Menin Gate
Menin Gate
The Menin Gate Memorial to the Missing is a war memorial in Ypres, Belgium, dedicated to over 54,000 British and Commonwealth soldiers who were killed in the Ypres salient in World War I and whose graves are unknown. The memorial is located at the eastern exit of the town and marks the starting point for one of the main roads out of the town that led Allied soldiers to the front line.
Designed by Sir Reginald Blomfield and built and maintained by the Commonwelath War Graves Commission, the Menin Gate Memorial was unveiled on 24 July 1927.
The inscription inside the archway is similar to the one at Tyne Cot, with the addition of a prefatory Latin phrase: "Ad Majorem Dei Gloriam – Here are recorded names of officers and men who fell in Ypres Salient, but to whom the fortune of war denied the known and honoured burial given to their comrades in death". The Latin phrase means 'To the greater glory of God'. Both this inscription, and the main overhead inscription on both the east- and west-facing facades of the arch, were composed by Rudyard Kipling.
The Menin Gate is one of four memorials to the missing in Belgian Flanders which cover the area known as the Ypres Salient. Broadly speaking, the Salient stretched from Langemarck in the north to the northern edge in Ploegsteert Wood in the south, but it varied in area and shape throughout the war.
"Last Post" ceremony
Following the Menin Gate Memorial opening in 1927, the citizens of Ypres wanted to express their gratitude towards those who had given their lives for Belgium's freedom. As such, every evening at 20:00 buglers from the local fire brigade close the road which passes under the memorial and sound the "Last Post".
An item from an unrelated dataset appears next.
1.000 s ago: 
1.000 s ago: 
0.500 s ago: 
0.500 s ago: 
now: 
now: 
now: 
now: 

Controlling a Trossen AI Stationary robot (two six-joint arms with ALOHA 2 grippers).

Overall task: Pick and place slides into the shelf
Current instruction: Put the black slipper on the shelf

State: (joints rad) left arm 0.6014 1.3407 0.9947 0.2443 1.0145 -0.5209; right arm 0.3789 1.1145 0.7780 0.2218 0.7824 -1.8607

Except for the occupation by the Germansduring World War II when the daily ceremony was conducted at Brookwood Military Cemetery in Surrey, this ceremony has been carried on uninterrupted since 2 July 1928. On the evening that Polish forces liberated Ypres in the Second World War, the ceremony was resumed at the Menin Gate despite the fact that heavy fighting was still taking place in other parts of the town.